A related problem is using an outlier to justify a hire. You may really want to hire someone, you have a personal connection, it would the end the search, etc., but they do not hit the criteria you identified in the previous sections. To rationalize your decision, you find someone like them who has been successful in a similar position. Even with low probability of success, there will be successes (just like there are always mutual funds that outperform the indexes but virtually none that do it over time). The problem is the person you are hiring still has the low chance of success and you are not optimizing the expected performance of your team.

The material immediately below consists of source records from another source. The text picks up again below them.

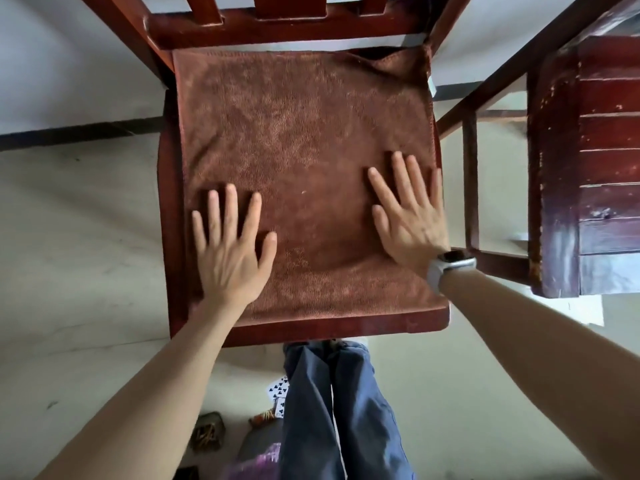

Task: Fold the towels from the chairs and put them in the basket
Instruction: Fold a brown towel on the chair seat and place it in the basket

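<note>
Head view — steeply down, close over chair.

Support surface: seat of a red-brown wooden chair, slatted back at the top of the view. A rust-brown terry towel lies flat on the seat and covers nearly all of it — only a strip of wood shows along the left and near edges. The far right corner of the towel is rumpled and turned up against the back post.

Pale floor under the chair carries scattered playing cards near the person's trouser legs — other small items there are too blurred to name.
</note>
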`<state>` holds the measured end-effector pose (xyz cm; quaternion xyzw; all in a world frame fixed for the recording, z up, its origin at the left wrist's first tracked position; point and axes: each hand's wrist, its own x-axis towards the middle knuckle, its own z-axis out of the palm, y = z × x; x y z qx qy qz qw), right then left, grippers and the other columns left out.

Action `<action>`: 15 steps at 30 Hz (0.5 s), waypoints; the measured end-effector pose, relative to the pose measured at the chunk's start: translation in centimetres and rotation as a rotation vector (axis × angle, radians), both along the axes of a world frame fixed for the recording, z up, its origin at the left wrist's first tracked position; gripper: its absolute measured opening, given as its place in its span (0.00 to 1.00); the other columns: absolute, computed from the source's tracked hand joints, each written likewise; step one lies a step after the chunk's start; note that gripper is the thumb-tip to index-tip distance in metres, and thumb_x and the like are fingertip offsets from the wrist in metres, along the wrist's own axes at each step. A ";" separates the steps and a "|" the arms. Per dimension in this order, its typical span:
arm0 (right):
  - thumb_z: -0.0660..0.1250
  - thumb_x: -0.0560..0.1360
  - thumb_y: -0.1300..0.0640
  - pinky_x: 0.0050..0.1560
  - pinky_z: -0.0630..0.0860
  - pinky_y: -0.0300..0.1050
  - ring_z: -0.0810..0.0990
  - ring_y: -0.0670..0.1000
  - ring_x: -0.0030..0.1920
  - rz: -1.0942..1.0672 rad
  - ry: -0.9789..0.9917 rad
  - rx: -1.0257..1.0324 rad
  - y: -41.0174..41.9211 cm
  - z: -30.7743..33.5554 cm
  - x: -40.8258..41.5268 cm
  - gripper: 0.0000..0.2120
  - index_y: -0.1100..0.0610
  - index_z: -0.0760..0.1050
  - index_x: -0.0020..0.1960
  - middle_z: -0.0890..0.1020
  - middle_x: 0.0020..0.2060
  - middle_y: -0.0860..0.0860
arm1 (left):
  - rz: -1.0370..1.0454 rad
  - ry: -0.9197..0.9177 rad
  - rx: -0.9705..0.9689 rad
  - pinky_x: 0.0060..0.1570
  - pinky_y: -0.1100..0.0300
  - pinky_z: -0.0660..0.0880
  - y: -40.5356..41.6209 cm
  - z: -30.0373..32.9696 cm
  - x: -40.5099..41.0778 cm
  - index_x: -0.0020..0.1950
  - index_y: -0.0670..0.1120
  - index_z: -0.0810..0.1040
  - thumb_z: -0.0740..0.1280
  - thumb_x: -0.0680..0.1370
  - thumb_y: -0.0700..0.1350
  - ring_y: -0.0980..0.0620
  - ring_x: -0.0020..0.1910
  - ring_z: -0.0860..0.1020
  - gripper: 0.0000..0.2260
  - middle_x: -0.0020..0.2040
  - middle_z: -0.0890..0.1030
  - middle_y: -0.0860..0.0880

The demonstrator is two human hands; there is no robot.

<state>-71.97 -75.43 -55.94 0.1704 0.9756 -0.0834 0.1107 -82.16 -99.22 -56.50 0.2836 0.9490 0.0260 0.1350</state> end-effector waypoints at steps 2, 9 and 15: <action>0.46 0.77 0.46 0.72 0.44 0.64 0.50 0.57 0.75 -0.059 -0.044 0.004 1.7 -0.5 1.5 0.26 0.47 0.50 0.75 0.53 0.75 0.55 | 0.028 0.007 -0.015 0.71 0.41 0.46 -1.5 -0.3 -0.2 0.75 0.49 0.53 0.49 0.77 0.57 0.41 0.75 0.50 0.27 0.76 0.54 0.42; 0.43 0.76 0.48 0.71 0.42 0.65 0.52 0.60 0.75 -0.282 -0.066 -0.063 3.4 1.0 8.5 0.28 0.57 0.50 0.74 0.54 0.74 0.61 | 0.156 -0.048 -0.006 0.70 0.37 0.47 -5.9 1.0 1.7 0.74 0.42 0.57 0.48 0.77 0.54 0.41 0.75 0.51 0.28 0.76 0.54 0.40; 0.57 0.70 0.60 0.53 0.65 0.56 0.72 0.60 0.47 0.060 0.236 -0.004 -1.6 2.9 10.6 0.11 0.63 0.68 0.51 0.77 0.47 0.64 | 0.118 0.074 0.079 0.66 0.43 0.59 -7.9 3.1 5.1 0.62 0.40 0.72 0.58 0.76 0.48 0.40 0.65 0.66 0.19 0.65 0.72 0.38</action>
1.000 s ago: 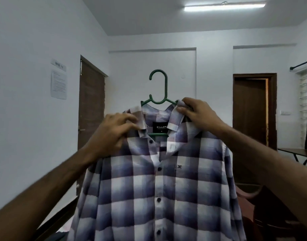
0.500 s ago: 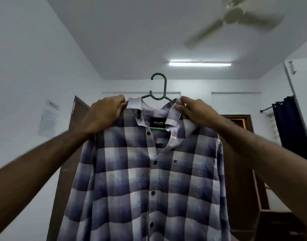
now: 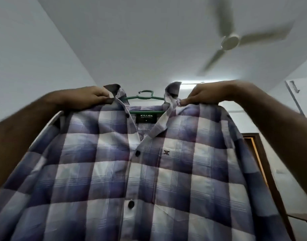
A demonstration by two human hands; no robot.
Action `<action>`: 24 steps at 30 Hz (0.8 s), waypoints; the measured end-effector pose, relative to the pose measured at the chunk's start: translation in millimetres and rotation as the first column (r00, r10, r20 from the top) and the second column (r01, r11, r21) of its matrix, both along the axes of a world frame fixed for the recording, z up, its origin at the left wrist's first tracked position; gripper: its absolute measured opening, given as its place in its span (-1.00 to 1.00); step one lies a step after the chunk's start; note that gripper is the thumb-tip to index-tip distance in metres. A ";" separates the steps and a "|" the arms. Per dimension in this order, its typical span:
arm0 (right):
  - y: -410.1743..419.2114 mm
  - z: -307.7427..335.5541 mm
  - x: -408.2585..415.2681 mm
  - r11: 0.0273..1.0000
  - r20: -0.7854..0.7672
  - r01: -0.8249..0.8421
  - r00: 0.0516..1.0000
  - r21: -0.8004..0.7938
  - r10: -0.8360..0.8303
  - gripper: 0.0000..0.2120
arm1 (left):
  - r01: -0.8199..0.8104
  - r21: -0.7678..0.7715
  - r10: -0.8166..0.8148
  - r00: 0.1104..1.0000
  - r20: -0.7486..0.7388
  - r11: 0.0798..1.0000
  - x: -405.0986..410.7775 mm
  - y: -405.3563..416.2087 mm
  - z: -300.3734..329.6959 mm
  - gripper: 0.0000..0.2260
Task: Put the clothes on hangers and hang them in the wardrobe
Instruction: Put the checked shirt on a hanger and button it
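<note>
A purple and white checked shirt (image 3: 149,180) fills most of the head view, held up high in front of me. A green plastic hanger (image 3: 145,98) sits inside its collar, with the hook tipped back behind the neck opening. My left hand (image 3: 86,98) pinches the shirt's left shoulder beside the collar. My right hand (image 3: 210,93) pinches the right shoulder and collar tip. A black label reading KILLER shows inside the neck. The wardrobe is not in view.
A spinning ceiling fan (image 3: 231,42) is overhead at the upper right. A lit tube light (image 3: 189,82) shows behind the collar. A brown door frame (image 3: 258,153) stands at the right, and a white wall (image 3: 27,58) at the left.
The shirt has been lifted higher and closer, and my view has tilted up toward the ceiling. Both hands have slid outward from the collar onto the shoulders. The hanger hook now leans back.
</note>
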State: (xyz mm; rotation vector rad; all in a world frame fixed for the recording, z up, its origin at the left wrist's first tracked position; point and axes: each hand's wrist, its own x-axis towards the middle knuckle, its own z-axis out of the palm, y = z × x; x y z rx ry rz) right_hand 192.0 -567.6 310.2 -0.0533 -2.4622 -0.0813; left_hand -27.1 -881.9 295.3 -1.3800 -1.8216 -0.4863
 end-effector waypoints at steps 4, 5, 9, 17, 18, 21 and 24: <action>28.8 -30.5 -42.6 0.968 0.084 -0.187 0.976 -0.169 0.203 -0.70 | 0.015 -0.037 -0.008 0.986 0.169 0.999 -32.9 17.2 -22.2 -0.69; 40.5 -44.2 -56.9 0.954 0.124 -0.203 0.964 -0.222 0.234 -0.72 | -0.011 -0.058 0.022 0.981 0.194 0.998 -45.4 26.9 -34.7 -0.76; 101.1 -130.9 -123.9 0.894 0.303 -0.146 0.907 -0.424 0.291 -0.68 | -0.116 -0.171 0.156 0.958 0.241 0.978 -106.1 81.8 -128.4 -0.88; 207.8 -412.3 -238.3 0.815 0.509 0.092 0.819 -0.572 0.265 -0.83 | -0.123 -0.301 0.265 0.827 0.496 0.946 -217.2 214.1 -429.9 -0.79; 217.5 -448.7 -251.8 0.831 0.530 0.109 0.813 -0.545 0.241 -0.84 | -0.125 -0.300 0.274 0.802 0.530 0.946 -226.7 228.3 -465.8 -0.84; 246.1 -560.4 -294.5 0.846 0.585 0.184 0.792 -0.500 0.174 -0.80 | -0.142 -0.350 0.335 0.738 0.587 0.926 -257.1 265.3 -570.4 -0.86; 263.4 -656.3 -325.5 0.834 0.631 0.247 0.761 -0.493 0.148 -0.80 | -0.121 -0.448 0.408 0.664 0.627 0.886 -285.4 288.3 -658.2 -0.89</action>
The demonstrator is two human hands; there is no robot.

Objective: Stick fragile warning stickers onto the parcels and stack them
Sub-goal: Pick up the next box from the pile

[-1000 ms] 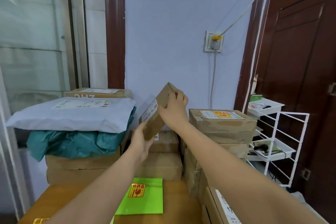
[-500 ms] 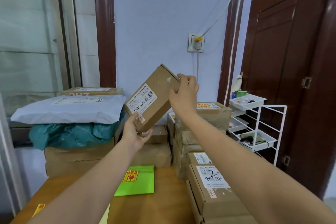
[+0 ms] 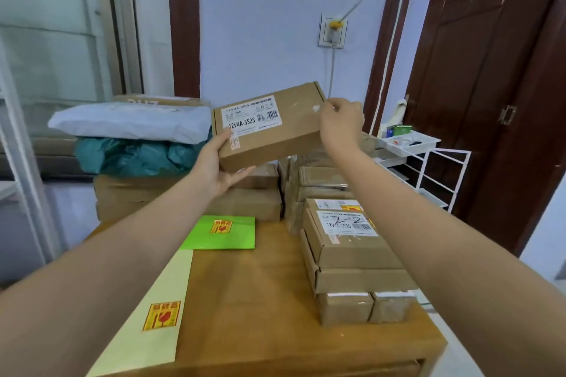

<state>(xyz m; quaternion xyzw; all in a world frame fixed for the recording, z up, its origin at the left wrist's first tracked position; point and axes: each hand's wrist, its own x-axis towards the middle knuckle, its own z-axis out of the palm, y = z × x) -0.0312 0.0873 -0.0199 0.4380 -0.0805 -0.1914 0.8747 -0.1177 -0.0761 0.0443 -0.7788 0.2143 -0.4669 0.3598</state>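
Both forearms are extended forward and raised. Left hand [image 3: 219,167]: palm up, thumb raised, grip closed. Right hand [image 3: 340,125]: fingers curled, grip closed.

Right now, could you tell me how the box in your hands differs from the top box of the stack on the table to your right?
The held box is in the air, tilted, gripped by the left hand and right hand; the top stack box lies flat on other boxes. The stack box's label bears handwritten marks, with a yellow sticker at its edge; the held box shows neither. Both are brown cardboard with white 12V4A labels.
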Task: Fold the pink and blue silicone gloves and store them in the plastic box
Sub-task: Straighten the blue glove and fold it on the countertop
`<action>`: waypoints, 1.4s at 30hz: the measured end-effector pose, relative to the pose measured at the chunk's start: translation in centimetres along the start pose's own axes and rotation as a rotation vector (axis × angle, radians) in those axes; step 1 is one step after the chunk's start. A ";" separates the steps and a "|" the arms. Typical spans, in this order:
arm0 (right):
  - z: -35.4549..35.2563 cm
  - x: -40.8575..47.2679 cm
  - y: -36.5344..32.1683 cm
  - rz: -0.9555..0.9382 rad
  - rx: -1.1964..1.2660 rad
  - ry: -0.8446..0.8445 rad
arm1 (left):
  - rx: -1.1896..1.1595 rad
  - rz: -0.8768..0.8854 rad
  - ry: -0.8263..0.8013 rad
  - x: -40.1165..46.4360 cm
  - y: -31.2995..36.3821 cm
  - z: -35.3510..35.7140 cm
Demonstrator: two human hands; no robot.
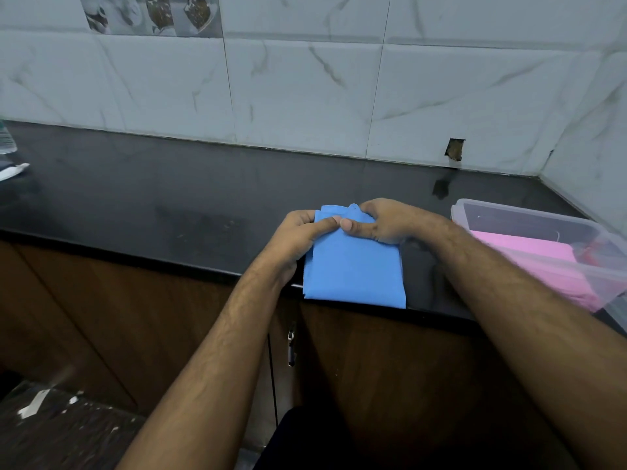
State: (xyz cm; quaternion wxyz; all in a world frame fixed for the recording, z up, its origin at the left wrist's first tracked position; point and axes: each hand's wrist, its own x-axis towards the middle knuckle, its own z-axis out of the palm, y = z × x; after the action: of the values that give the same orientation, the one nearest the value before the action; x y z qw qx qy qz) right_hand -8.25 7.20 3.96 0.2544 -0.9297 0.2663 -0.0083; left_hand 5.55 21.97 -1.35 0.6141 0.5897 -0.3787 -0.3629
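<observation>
- Two hands are pressed onto the far end of the blue glove point(353, 266), which is laid flat at the front edge of the black counter point(169, 198), its near edge just overhanging the cabinet below.
- Left hand point(302, 239) is closed on the glove's left far corner, thumb on top and fingers curled round the edge, apparently so that the layers are kept from slipping apart.
- Right hand point(390, 222) is pinched on the far edge beside it, thumb tip nearly touching the left thumb; a fold is judged to be either held down or about to be drawn over.
- Pink glove point(529, 262) is already seen folded inside the plastic box point(475, 212), which is set open just to the right, near enough for a short transfer.
- Half the task is judged done: the blue glove is not yet stowed.
</observation>
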 end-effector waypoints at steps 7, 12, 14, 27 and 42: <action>-0.5 -0.5 -0.9 0.076 0.222 -0.197 | -0.045 -0.018 -0.088 -0.6 -0.1 -0.9; 0.0 -1.1 -0.9 0.086 0.374 -0.260 | -0.031 -0.019 -0.089 -0.9 -0.1 -0.8; -0.1 -1.4 -1.1 0.112 0.347 -0.250 | -0.037 -0.013 -0.090 -0.9 -0.2 -0.8; -2.9 -5.5 -5.2 0.002 0.254 0.074 | -0.211 0.024 -0.028 -1.9 0.4 0.6; -12.7 -12.7 -1.2 0.091 0.239 0.821 | -0.373 0.000 -0.035 2.3 -0.5 13.7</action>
State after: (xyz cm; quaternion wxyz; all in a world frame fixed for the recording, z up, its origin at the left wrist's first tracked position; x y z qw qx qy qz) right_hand -20.45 8.50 17.11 0.2332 -0.8007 0.3831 -0.3972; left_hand -5.68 13.75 -1.51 0.7061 0.4591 -0.3155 -0.4372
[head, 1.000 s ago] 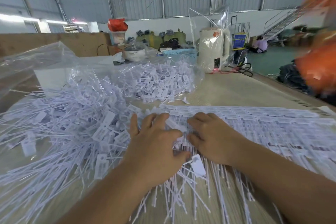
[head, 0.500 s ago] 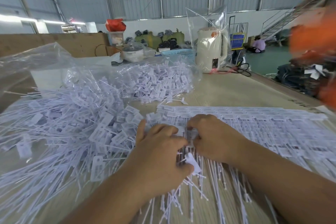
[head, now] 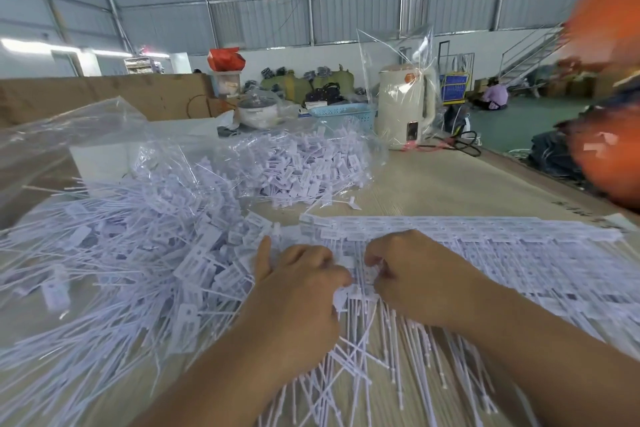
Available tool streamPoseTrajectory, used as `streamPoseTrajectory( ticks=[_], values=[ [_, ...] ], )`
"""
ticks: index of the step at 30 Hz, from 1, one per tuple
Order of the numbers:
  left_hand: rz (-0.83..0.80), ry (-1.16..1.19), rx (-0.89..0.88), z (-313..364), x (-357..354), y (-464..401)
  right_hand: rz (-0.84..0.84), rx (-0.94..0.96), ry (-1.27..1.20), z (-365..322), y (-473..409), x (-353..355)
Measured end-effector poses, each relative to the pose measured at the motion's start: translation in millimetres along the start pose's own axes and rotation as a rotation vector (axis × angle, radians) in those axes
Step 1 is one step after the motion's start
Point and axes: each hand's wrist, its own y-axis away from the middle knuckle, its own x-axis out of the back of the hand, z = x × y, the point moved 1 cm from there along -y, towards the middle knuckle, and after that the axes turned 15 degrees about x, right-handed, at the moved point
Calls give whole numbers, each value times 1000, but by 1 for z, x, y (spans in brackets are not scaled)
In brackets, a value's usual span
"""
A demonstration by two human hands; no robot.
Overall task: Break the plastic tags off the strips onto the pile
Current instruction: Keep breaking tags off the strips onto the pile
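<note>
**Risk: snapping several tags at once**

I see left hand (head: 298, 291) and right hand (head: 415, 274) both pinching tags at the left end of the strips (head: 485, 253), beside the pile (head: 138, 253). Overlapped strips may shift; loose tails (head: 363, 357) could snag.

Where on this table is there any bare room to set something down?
The bare tabletop lies between the bagged tags, the cream kettle and the joined strips. A smaller patch shows at the near left edge. The loose pile is crowded, as are the strips where the left hand and right hand work.
</note>
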Motion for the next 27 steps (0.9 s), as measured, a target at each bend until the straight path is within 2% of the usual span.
streamPoseTrajectory(
  ticks=[3, 7, 14, 22, 27],
  values=[
    [-9, -34, -20, 4, -3, 0, 157, 45, 68, 11, -10, -8],
    [3, 9, 1, 4, -5, -1, 13, 29, 161, 22, -19, -25],
    [21, 5, 5, 3, -10, -3, -14, -19, 147, 24, -21, -30],
    [28, -2, 2, 3, -16, -6, 108, -9, 202, 17, -17, -20],
    [41, 12, 13, 3, -17, -10, 199, 115, 320, 2, -11, -18]
  ],
)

Do not overvalue the interviews
As I said at the beginning, data is usually just the filter and the interview is the decision point. The interview, however, is just one (small) data point and actually provides little evidence whether the person will succeed. Used effectively, you can use an interview to get the data to validate if they have the skills and experience you have identified as critical for success. Unfortunately, most interviews are based on how good a fit a person is (translation, whether they are likable) and not whether they have the skills/education/experience to succeed. This phenomenon is consistent with people over-estimated how well they judge people (probably ninety percent of the people reading this think they are a better judge of character than average, while only 50 percent can be). It reminds me of when George Bush looked into the eyes of Putin and determined that he was somebody he could work with (not to single out President Bush, but 100 percent of politicians also think they are in the top half). Additionally, many job candidates (whether or not they started their career in the KGB) are skilled at doing great during interviews (and may have even took instruction in it), but this skill does not translate to success in the workplace.
Hiring the best
What you are really trying to achieve with all hiring decisions is hiring the person with the highest expected value, which is risk times their expected contribution to your company. There is risk with any hire (no matter how positive you feel about it), but if you use previous data (your data, industry data and the candidates data) you optimize your chance for a good hiring decision.
- Bayes’ Rule shows the most effective way to hire is to base decisions on prior data.
- Look at the skills, education and background of others who are successful in the target position and then match it with candidates.
- Do not over-value the interview. It is just a small piece of data and should be used to validate the criteria you have determined leads to a successful candidate; it should not be the data that drives your decision.